• Exercise description:
Which lines hold the word "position"? Copy each of them from the material.

• Dataset content:
+++

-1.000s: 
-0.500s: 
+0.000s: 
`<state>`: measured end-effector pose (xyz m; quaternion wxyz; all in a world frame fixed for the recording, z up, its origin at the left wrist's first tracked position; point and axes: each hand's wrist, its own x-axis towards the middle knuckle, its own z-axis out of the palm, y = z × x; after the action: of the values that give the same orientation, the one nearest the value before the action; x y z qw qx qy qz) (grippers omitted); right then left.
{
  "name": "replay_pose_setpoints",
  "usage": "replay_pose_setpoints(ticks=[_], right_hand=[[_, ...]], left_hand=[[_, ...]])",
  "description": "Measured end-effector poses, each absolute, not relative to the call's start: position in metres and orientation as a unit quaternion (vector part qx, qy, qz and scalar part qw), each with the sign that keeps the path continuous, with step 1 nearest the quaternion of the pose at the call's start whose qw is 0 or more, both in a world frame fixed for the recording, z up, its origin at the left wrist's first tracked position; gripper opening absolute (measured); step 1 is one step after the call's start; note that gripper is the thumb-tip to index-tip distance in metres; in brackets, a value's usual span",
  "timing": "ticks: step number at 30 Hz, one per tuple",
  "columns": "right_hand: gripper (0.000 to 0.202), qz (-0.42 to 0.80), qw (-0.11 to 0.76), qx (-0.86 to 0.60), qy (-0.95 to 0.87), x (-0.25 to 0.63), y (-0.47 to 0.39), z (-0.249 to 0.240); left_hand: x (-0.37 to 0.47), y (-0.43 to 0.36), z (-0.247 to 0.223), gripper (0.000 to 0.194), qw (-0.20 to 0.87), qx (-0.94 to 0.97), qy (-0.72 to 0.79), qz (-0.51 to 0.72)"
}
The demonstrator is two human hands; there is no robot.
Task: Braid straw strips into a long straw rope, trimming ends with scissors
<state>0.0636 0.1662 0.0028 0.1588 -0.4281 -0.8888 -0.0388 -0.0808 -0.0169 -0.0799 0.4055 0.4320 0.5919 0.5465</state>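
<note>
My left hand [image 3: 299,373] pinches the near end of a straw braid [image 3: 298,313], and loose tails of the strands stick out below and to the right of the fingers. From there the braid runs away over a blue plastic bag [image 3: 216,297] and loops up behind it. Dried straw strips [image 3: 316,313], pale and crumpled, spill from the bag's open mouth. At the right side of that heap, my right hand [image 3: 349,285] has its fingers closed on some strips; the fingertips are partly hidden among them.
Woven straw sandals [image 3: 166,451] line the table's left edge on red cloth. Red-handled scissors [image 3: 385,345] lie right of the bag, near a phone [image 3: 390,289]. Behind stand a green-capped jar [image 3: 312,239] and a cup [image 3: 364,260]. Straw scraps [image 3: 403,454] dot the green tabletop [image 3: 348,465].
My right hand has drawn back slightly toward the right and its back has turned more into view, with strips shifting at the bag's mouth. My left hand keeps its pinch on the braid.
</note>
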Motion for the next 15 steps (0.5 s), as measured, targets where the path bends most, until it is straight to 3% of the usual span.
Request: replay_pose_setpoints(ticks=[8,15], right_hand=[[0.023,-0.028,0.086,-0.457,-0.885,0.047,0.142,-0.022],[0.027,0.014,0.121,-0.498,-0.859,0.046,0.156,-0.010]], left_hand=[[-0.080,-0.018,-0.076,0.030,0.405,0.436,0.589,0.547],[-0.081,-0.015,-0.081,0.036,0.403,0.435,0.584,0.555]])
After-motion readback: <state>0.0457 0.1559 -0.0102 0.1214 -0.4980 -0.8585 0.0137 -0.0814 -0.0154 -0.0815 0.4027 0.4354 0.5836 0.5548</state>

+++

• Problem solution:
`<state>`: measured end-effector pose (xyz m; quaternion wxyz; all in a world frame fixed for the recording, z up, its origin at the left wrist's first tracked position; point and axes: each hand's wrist, its own x-axis towards the middle knuckle, its own z-axis out of the palm, y = z × x; after the action: of the values that give the same orientation, the one nearest the value before the action; x y z qw qx qy qz) (grippers omitted); right then left.
  "description": "Measured end-effector poses, each absolute, not relative to the call's start: position in metres and orientation as a unit quaternion (vector part qx, qy, qz and scalar part qw), each with the sign that keeps the path continuous, with step 1 nearest the quaternion of the pose at the call's start whose qw is 0 or more, both in a world frame fixed for the recording, z up, its origin at the left wrist's first tracked position; gripper opening absolute (measured); step 1 is one step after the call's start; note that gripper is the thumb-tip to index-tip distance in metres; in brackets, a value's usual span",

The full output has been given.